We proposed two 1 or 2 weeks in accordance to the students willing
June 5th - 9th.
June 12th - 16th.
Course objectives
In this course, students will be introduced to an array of powerful open-source geocomputation tools and machine learning methodologies under Linux environment. Students who have never been exposed to programming under Linux are expected to reach the stage where they feel confident in using very advanced open source data processing routines. Students with a precedent programming background will find the course beneficial in enhancing their programming skills for better modelling and coding proficiency. Our dual teaching aim is to equip attendees with powerful tools as well as rendering their abilities of continuing independent development afterwards. The acquired skills will be beneficial, not only for GIS related application, but also for general data processing and applied statistical computing in a number of fields. These essentially lay the foundation for career development as a data scientist in the geographic domain.
Class roster
Syllabus
Below we are going to list day by day the final syllabus with the relatives links to the materials and recorded video.
Lecture 1: 28th of March, 2023.
Getting started: knowing each other and course introduction (Amatulli, Fonseca)
This session introduces the overall course program and Linux operating system.
Get to know each other: trainers and participants (30-40min Round-table )
Course objectives and schedule. (Giuseppe Amatulli - 10min Lecture)
Course policy, homeworks, final project, trainers/students interactions.) (Giuseppe Amatulli - 10min Lecture)
Linux environment, why and what to use to handling BigData. (Giuseppe Amatulli - 20min Lecture)
Spatial Statistics: fundamentals and philosophical aspects. (Giuseppe Amatulli - 20min Lecture)
Machine learning introduction. (Antonio Fonseca - 20min Lecture)
Lecture 2: 30th of March, 2023.
Jump start into LINUX Bash programming (Giuseppe Amatulli)
During this session we explore and practice the basics of BASH terminal command line. The acquired skills will be used in all following sections.
Installation and introduction to the OSGeoLIve Linux Virtual Machine (Hands-on tutorial)
The www.spatial-ecology.net tutorial platform (Hands-on tutorial)
Unix/Linux command line (Hands-on tutorial)
Starting with Bash
Special characters and Quoting
The most important commands - Unix/Linux Command Reference
Meta-characters and regular expression, their use.
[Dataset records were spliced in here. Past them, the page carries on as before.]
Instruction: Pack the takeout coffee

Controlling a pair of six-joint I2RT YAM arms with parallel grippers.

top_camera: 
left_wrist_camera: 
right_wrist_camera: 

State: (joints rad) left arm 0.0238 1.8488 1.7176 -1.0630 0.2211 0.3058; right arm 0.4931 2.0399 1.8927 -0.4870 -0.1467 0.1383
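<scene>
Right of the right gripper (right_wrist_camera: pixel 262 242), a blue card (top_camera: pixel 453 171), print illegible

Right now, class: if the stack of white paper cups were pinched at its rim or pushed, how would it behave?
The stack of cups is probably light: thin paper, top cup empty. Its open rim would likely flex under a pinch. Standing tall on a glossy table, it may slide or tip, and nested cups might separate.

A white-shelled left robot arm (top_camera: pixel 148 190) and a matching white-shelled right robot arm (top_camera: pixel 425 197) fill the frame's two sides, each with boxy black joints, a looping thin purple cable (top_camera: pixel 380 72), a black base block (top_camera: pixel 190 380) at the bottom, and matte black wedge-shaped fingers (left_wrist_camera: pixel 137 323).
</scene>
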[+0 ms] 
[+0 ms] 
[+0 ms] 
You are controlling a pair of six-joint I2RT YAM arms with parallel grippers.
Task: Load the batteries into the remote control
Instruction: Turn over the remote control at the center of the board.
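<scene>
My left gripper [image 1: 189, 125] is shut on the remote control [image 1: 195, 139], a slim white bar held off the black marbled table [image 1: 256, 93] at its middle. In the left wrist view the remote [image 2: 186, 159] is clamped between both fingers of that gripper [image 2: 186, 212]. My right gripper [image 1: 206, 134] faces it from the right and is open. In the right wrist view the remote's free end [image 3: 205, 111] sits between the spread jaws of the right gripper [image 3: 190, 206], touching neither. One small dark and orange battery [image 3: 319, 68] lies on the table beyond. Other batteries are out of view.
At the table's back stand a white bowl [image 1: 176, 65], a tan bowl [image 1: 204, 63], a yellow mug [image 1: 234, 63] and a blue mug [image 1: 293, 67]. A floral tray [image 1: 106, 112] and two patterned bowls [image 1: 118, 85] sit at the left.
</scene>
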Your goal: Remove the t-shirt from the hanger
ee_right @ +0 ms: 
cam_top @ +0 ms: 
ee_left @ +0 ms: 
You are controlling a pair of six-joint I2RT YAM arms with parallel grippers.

Concatenate process (pipe).
String manipulation
Manipulate text files in bash (Hands-on tutorial)
Pattern matching
Sorting a file
Append the command result to a file
For loop and the use of variables
If condition in a for loop
Checking the flow statement
Debugging
Lecture 3: 4th of April, 2023.
Discovering the power of AWK programming language (Giuseppe Amatulli).
This session is fundamental for data filtering and preparation, bulk data download, text files manipulation, descriptive statistics and basic mathematical operation on large files. Students will access, query, understand and clean up data, perform data filtering using bash command line. We use AWK which is an extremely versatile and powerful programming language for working on text files, performing data extraction and reporting or to squeeze data before importing them into R/python or other software types.
Welcome to AWK world. Why to use AWK command line (Lecture).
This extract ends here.